Thanks for your help!
Regards,
Zhengquan
Maximum compression with bzip2:
find /dir -type f -size +100M|tar cjvf /tmp/file.tar.bz2 -T -
To list content:
tar tjvf /tmp/file.tar.bz2
Then, if ok, delete files is easy.
If you have GNU find, xargs and tar, you can do something like
find /srcdir -type f -size +100M -print0 | xargs -r0 \
tar --remove-files -cSjvf tarfile.tbz2
I suggest you try first without the "--remove-files" option.
--
D.
I was not clear in the original post, Can I have a separate tarball
for each file?
Thanks!
Zhengquan
Can I have the individual files tarred to separate tarballs in the
same directory as the original ones?
Thanks!
Zhengquan
> I want to recursively tar the files that are bigger than 100M in a
> directory and delete the original files.
find /srcdir -type f -size +100M -print0 |
tar -cjf archive.tar.bz2 --remove-files --null -T -
It works for GNU tar, don't ask for others.
> find /srcdir -type f -size +100M -print0 | xargs -r0 \
> tar --remove-files -cSjvf tarfile.tbz2
If you have more than one or two hundreds of files
you repeatly overwrite tarfile.tbz2 again and again
and more again; very smart :(
> Can I have the individual files tarred to separate tarballs?
Yes
find $dir -type f -size +100M -exec tar --remove-files -cjf {}.tar.bz2 {} \;
Correct.

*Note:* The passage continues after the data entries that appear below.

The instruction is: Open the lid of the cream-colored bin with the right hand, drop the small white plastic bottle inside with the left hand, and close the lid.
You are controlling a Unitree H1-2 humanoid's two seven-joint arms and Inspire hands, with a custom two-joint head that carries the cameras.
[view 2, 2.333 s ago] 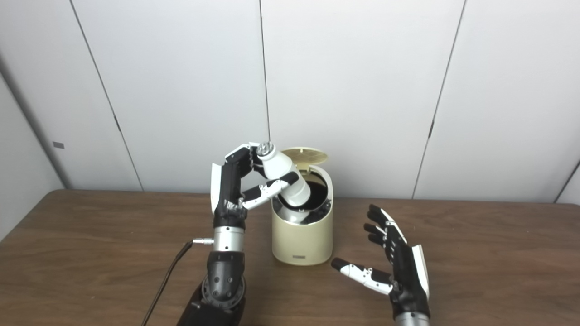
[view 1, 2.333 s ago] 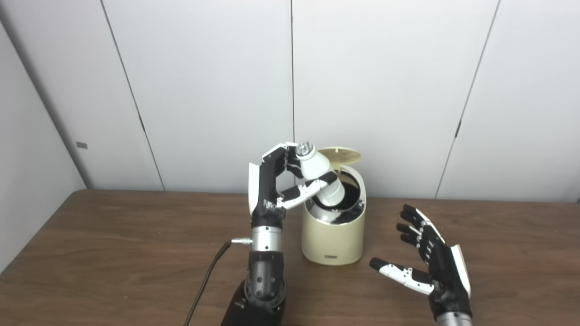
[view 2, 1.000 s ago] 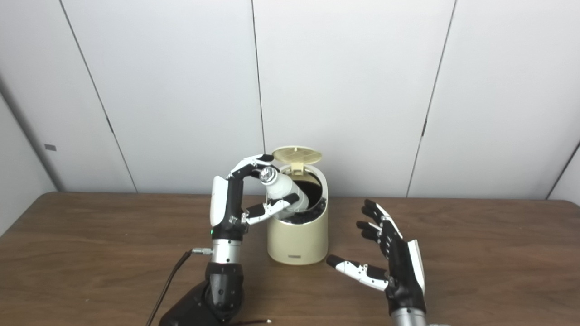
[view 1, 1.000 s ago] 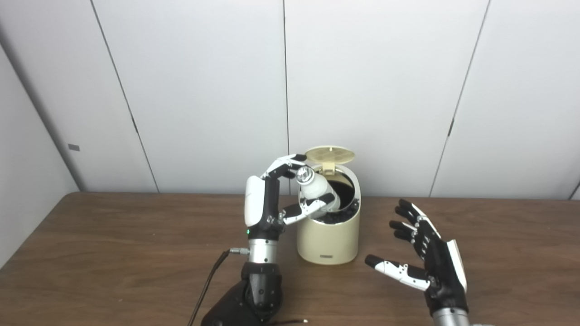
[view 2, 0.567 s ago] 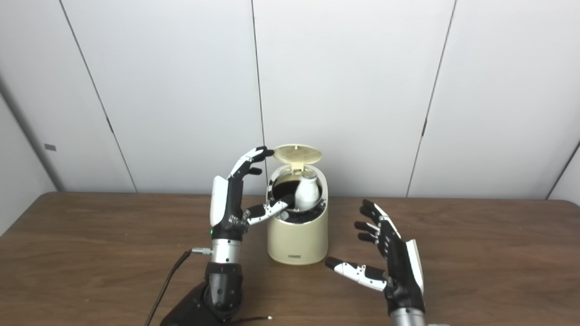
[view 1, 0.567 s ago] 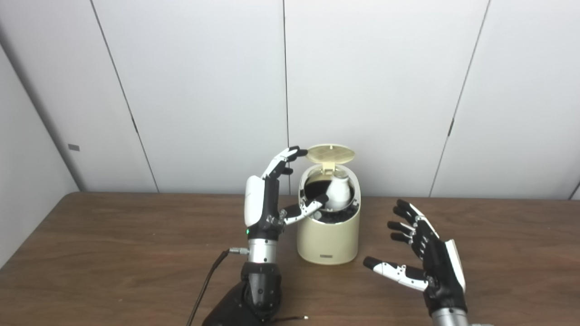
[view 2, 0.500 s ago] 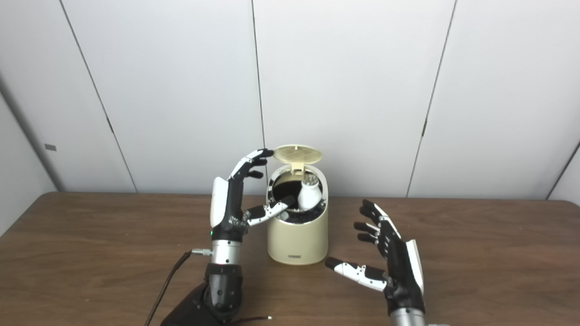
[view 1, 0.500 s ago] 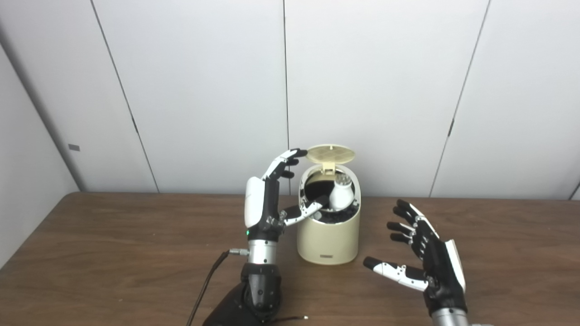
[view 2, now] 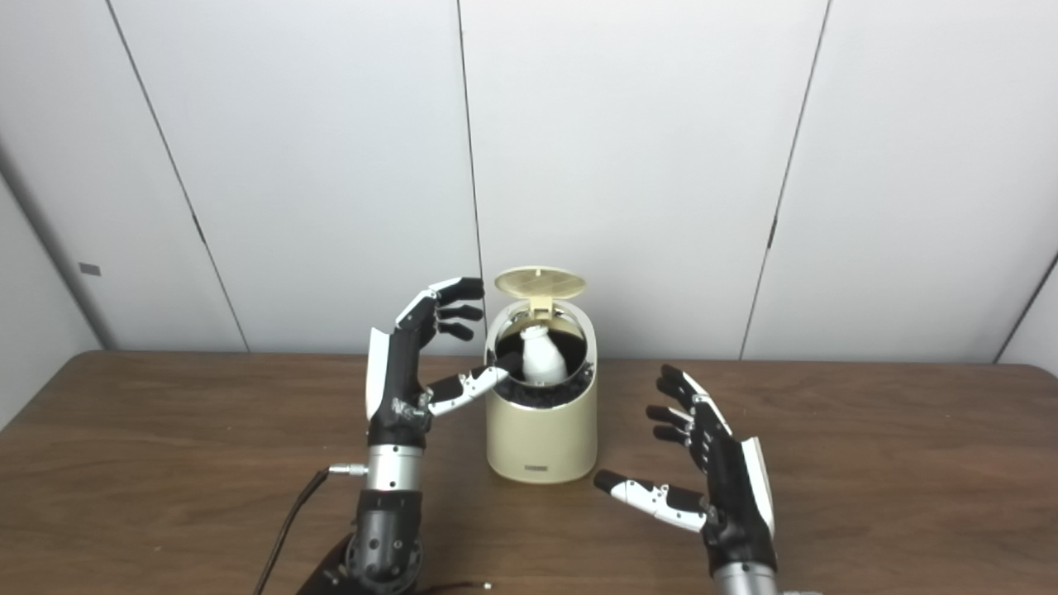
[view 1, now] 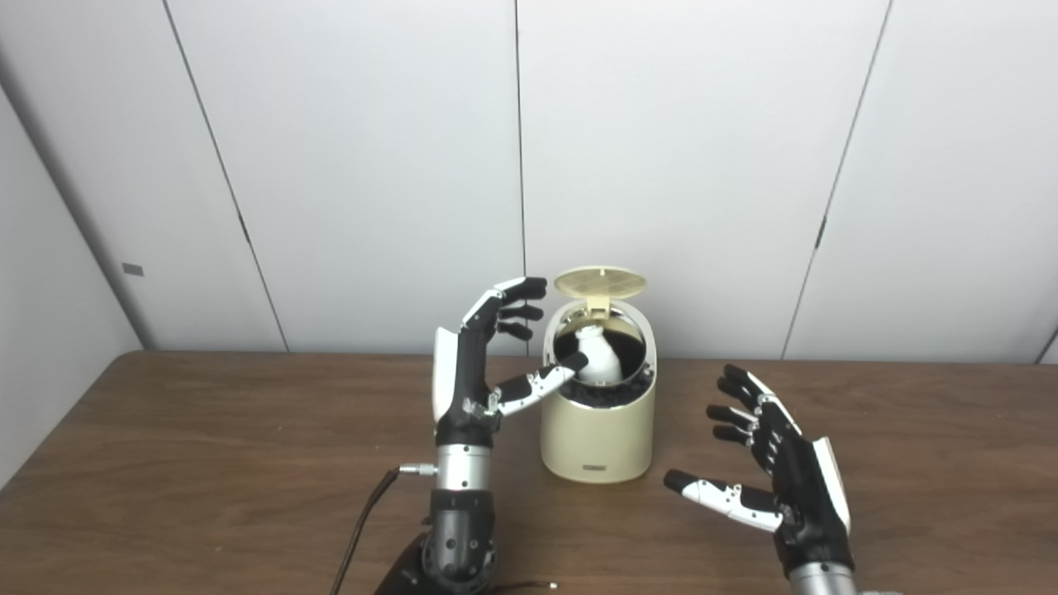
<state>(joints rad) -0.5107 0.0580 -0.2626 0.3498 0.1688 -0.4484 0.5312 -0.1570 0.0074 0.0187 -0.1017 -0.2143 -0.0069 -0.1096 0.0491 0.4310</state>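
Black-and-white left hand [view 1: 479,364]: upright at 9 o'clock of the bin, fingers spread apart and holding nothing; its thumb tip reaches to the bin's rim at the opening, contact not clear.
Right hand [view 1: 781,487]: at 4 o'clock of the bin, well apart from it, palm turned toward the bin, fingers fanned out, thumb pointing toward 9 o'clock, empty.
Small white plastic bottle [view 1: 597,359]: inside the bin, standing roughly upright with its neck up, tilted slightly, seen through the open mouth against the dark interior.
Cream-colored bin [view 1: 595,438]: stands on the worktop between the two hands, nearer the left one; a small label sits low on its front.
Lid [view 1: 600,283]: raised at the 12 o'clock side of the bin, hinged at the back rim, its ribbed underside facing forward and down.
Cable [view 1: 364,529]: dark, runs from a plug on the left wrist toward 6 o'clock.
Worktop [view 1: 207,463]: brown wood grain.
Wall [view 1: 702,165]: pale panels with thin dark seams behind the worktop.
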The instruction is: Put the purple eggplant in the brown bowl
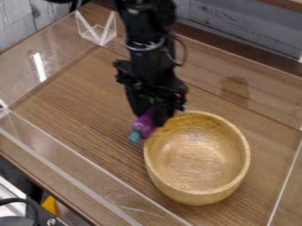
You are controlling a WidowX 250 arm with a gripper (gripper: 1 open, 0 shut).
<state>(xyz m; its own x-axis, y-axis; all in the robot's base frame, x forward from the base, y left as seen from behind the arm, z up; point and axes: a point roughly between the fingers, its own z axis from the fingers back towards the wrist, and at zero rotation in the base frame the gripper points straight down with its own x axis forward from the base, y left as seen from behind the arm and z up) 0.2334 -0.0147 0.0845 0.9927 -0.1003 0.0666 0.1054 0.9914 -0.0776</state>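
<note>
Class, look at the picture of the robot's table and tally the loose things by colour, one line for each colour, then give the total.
Purple with a teal cap: 1, the purple eggplant, held in the gripper
Light brown: 1, the brown bowl
Total: 2

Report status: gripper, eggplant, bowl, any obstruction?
Gripper shut on purple eggplant, lifted clear of table. Eggplant at near-left rim of brown bowl, not yet in it. Bowl empty; nothing in the way.
</note>
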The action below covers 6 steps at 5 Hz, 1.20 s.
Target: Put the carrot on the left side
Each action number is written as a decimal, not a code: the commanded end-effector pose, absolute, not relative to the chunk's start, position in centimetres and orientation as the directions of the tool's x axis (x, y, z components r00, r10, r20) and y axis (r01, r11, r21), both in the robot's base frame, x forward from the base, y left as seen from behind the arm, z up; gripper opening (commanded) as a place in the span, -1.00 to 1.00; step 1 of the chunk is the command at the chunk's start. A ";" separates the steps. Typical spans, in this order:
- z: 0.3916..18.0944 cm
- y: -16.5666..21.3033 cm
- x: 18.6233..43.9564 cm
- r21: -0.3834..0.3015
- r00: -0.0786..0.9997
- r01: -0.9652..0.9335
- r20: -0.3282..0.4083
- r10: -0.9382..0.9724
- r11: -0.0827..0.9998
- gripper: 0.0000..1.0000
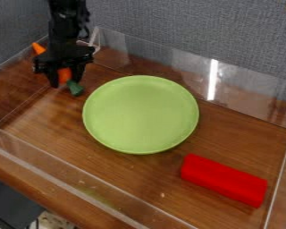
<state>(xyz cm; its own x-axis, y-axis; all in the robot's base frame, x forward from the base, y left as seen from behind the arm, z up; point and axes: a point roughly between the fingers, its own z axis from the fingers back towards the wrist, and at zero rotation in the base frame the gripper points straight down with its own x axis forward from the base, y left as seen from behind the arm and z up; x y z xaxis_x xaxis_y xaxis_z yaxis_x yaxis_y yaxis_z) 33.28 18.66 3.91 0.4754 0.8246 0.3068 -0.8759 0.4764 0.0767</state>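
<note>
The carrot is sitting between the dark fingers of the end effector, up in the far left part of the surface, just beside the left rim of the plate. Its long axis is running steeply, close to upright but leaning: the dark green stem end is pointing down and a little to the right, toward the wood near the plate's edge, and the orange body is rising up and to the left into the fingers. Whether the green tip is touching the wood or hanging just above it is too small to tell.

The end effector is pointing steeply downward, and its fingers are standing partly apart, closing on the carrot's orange body from both sides, so the carrot is being held. An orange patch is also showing higher on the arm's left side; what that is cannot be made out.

Counting the things: one carrot, one round light green plate lying flat in the middle of the surface, and one red rectangular block lying flat at the near right, well apart from the carrot and close to the plate's lower right rim without touching it. One arm is reaching down from the top left. Clear walls are standing around the wooden surface on all sides, with a grey backdrop behind them.
</note>
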 end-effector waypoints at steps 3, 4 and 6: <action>7.2 19.1 33.1 0.045 0.495 -0.858 0.338 0.800 0.511 1.00; 7.7 18.6 32.6 0.050 0.518 -0.843 0.341 0.784 0.536 1.00; 8.8 18.6 32.4 0.051 0.551 -0.819 0.352 0.757 0.572 1.00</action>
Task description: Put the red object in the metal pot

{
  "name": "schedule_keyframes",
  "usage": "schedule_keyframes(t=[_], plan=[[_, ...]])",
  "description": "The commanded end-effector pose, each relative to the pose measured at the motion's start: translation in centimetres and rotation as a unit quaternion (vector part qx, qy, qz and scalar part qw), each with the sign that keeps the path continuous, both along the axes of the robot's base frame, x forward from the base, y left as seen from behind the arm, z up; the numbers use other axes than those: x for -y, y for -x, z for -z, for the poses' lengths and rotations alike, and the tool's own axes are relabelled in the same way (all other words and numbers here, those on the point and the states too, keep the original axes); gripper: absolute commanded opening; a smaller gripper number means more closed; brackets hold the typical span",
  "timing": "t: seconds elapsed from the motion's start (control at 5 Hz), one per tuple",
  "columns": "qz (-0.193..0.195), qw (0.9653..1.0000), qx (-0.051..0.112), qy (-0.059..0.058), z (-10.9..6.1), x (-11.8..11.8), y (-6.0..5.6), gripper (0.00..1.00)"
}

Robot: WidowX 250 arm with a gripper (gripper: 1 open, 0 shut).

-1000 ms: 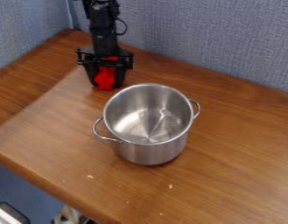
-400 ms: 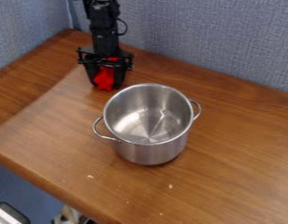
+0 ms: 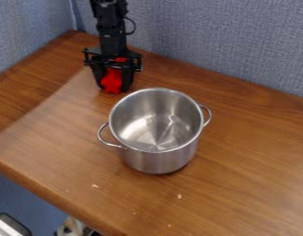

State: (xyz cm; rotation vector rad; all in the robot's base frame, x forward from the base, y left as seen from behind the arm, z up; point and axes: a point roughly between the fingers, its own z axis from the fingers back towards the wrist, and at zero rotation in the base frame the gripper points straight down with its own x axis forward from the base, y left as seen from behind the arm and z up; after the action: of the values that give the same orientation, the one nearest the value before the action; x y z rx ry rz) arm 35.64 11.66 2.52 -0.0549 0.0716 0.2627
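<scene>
The red object (image 3: 110, 80) stands at the back left of the wooden table, just beyond the metal pot (image 3: 157, 129). My black gripper (image 3: 110, 72) comes down from above with its fingers on either side of the red object, closed around it. The object's lower end seems to rest on or just above the table. The shiny pot is upright with two small loop handles and nothing inside. The red object's upper part is hidden between the fingers.
The wooden table (image 3: 43, 111) has a curved front edge at the left and bottom. A blue-grey fabric wall (image 3: 227, 37) stands close behind the arm. Bare wood lies to the pot's left and right.
The gripper and the red object have shifted very slightly up in the picture; the pot has not moved.
</scene>
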Motion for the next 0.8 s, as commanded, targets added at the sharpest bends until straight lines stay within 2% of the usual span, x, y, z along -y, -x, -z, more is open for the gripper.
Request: schedule_keyframes(t=[0.0, 0.4, 0.6], plan=[[0.001, 0.9998, 0.021, -0.005, -2.8, 0.2, 0.1, 0.00], [-0.001, 0.9996, 0.029, -0.005, -4.9, 0.9, 0.5, 0.00], [-0.006, 0.9990, 0.044, -0.005, -7.3, 1.3, 0.9, 0.00]])
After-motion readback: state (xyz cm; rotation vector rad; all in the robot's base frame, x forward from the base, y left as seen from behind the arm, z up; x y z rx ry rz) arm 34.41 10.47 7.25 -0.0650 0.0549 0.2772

That's why I suggested the OP to try the command without
the --remove-files option first.
--
D.
> > > Hello,
> > > I want to recursively tar the files that are bigger than 100M in a
> > > directory and delete the original files.
> > > Can any one give me a hint how to do it?
>
> > If you have GNU find, xargs and tar, you can do something like
>
> > find /srcdir -type f -size +100M -print0 | xargs -r0 \
> > tar --remove-files -cSjvf tarfile.tbz2
>
> > I suggest you try first without the "--remove-files" option.
>
> Can I have the individual files tarred to separate tarballs in the
> same directory as the original ones?
wait: you want to make tar archivea with one file? Or do you just want
to compress large files in your directory tree?
Matteo
Thank you, that is exactly what I had hoped.
Zhengquan
The simulation data is too huge so I just want to compress them to the
original directory and delete the original huge files.
Zhengquan
Ok but in this case just compress the file (gzip) instead of creating
a tar file with one file and compress it.
Matteo
> The simulation data is too huge so I just want to compress them to the
> original directory and delete the original huge files.
>
> Zhengquan
Ah ok,
for that I think the best solution is something as:
find $dir -type f -size +100M -exec bzip2 {} \;
See:
bzip2 --help
Consider your target, compression time or size file.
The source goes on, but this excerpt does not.